A peine arrivé, Dale Keown s’éclipse aussitôt (pour mieux revenir) pour laisser la place à un fill-in dessiné par un autre surdoué, Sam Kieth (368).
Fill-in seulement d’un point de vue graphique puisque PAD continue de conter les tribulations de son héros.
Ce dernier reprend la route afin d’échapper à Samson et l’armée mais aussi, et surtout, pour retrouver sa femme.
Il embarque dans un wagon de marchandises où se trouve un autre réfugié malfaisant, Mister Hyde.
David profite ainsi de l’occasion pour confronter Hulk à une autre source d’inspiration ayant présidé à sa naissance, un autre reflet déformé et funeste de ce qui l’attend.

 

David renoue pour le coup avec une veine très sombre et littéraire, son Hyde n’ayant rien à envier à Hannibal Lecter en matière de cruauté, sadisme et raffinement lettré.

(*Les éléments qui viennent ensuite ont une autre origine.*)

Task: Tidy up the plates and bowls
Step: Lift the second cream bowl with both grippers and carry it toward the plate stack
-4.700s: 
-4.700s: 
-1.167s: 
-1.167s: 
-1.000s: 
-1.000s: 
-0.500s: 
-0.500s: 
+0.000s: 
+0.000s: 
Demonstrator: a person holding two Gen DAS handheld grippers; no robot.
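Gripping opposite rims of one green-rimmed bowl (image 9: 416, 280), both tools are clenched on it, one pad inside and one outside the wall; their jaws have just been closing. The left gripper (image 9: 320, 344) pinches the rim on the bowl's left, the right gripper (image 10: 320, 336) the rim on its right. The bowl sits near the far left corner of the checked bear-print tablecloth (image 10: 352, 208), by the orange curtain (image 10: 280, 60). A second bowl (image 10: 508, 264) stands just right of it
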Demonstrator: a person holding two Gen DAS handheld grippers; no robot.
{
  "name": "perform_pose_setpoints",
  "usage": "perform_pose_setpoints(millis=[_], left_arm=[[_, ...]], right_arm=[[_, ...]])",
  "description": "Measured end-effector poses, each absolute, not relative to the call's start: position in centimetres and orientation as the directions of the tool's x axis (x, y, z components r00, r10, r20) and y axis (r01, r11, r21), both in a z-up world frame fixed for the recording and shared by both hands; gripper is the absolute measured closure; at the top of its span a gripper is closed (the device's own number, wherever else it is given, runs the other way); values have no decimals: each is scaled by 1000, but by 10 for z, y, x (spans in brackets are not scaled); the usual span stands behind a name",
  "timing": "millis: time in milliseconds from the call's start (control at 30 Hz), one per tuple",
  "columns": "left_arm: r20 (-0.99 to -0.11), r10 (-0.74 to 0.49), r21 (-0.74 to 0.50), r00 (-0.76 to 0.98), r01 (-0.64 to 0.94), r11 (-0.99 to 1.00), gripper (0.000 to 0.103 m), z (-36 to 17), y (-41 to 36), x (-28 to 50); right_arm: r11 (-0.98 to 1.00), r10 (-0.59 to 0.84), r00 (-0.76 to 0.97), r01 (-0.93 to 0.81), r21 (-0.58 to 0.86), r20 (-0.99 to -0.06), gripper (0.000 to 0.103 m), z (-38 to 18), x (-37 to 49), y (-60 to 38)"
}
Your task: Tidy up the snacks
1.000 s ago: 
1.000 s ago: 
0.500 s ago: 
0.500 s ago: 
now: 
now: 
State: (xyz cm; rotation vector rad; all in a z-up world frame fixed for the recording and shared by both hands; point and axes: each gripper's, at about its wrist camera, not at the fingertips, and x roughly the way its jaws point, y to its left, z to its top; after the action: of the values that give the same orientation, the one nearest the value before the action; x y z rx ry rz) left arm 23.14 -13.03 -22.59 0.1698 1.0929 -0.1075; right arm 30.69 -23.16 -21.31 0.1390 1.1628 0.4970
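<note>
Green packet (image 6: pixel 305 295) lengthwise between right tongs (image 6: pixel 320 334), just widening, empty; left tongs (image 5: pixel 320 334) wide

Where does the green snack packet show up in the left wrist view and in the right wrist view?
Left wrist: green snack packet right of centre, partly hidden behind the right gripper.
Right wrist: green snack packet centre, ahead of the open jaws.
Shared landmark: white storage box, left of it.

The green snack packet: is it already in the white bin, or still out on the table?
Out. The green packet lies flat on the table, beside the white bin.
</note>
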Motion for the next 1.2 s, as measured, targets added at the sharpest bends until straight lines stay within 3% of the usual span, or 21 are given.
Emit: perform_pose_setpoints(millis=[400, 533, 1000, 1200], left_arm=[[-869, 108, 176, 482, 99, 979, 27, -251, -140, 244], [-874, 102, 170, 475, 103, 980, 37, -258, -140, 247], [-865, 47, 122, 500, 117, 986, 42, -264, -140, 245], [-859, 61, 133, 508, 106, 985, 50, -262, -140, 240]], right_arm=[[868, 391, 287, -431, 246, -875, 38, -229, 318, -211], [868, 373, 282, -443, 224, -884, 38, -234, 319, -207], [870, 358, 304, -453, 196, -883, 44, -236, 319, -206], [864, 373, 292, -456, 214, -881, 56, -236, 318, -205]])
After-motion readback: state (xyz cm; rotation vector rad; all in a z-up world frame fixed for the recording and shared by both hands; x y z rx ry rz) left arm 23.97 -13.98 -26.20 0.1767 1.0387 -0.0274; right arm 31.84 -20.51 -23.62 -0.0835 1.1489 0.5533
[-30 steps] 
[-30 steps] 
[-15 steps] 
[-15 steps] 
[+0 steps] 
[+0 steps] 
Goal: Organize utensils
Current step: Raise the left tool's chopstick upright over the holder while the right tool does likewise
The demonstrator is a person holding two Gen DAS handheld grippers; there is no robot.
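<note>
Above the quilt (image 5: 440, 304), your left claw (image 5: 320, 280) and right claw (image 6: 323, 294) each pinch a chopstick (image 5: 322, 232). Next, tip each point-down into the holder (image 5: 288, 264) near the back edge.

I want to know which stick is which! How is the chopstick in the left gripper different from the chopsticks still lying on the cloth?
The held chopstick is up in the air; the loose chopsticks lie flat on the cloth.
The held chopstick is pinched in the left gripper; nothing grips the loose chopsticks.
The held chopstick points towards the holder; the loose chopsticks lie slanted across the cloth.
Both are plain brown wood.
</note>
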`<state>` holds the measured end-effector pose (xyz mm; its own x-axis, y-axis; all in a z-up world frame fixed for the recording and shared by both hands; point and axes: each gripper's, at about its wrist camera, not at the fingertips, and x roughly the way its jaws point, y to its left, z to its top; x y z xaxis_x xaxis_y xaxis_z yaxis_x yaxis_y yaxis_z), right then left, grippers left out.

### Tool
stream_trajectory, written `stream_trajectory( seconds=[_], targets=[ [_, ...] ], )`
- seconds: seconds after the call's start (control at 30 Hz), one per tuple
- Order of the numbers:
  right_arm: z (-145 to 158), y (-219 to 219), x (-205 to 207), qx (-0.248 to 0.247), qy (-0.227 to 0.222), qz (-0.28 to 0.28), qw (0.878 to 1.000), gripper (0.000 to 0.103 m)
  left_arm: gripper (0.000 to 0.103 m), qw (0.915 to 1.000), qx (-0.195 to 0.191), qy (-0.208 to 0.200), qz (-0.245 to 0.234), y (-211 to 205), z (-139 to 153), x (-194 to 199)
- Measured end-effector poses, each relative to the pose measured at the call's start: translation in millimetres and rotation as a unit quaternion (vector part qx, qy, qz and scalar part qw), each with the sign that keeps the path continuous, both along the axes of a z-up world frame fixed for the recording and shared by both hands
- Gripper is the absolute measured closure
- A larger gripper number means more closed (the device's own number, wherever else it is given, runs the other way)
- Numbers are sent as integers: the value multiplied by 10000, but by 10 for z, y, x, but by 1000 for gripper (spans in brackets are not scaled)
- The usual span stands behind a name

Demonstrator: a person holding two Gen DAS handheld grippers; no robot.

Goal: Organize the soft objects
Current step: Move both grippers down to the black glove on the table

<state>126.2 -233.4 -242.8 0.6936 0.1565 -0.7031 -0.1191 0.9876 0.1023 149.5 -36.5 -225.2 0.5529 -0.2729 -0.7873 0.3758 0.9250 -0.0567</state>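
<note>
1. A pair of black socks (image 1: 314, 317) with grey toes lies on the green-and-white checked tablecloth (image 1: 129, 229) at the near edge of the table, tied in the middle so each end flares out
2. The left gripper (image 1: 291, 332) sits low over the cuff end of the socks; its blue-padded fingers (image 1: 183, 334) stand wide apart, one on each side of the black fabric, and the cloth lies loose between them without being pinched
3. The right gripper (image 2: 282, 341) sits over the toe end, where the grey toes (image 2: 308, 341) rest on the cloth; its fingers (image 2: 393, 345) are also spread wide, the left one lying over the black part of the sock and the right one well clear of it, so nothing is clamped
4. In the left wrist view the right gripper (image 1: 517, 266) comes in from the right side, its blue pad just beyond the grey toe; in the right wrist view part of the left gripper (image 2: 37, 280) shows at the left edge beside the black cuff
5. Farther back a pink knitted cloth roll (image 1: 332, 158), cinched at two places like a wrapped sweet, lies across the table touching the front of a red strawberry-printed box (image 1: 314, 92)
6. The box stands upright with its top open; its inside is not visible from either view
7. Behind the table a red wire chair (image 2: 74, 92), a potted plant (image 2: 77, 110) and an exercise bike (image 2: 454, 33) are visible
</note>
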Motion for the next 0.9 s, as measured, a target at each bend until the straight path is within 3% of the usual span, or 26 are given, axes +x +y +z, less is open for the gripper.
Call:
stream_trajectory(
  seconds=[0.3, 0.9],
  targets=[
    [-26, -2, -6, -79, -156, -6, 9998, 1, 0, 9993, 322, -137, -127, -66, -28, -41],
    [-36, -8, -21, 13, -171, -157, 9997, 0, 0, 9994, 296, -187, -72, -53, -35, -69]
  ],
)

Cette rencontre mine un peu plus la confiance de Banner/Hulk et agit une fois de plus comme la prémonition d’un sombre destin peut-être pas si éloigné que cela.
Pour le coup, le graphisme outrancier et caricatural de Sam Kieth convient parfaitement à ce récit dark et survitaminé à la fois.
Le scénariste en profite au passage pour lancer de nouveaux opposants à la poursuite de Banner, une mystérieuse organisation dénommée le Panthéon et dont les agissements vont servir de sub-plot jusqu’au numéro 379.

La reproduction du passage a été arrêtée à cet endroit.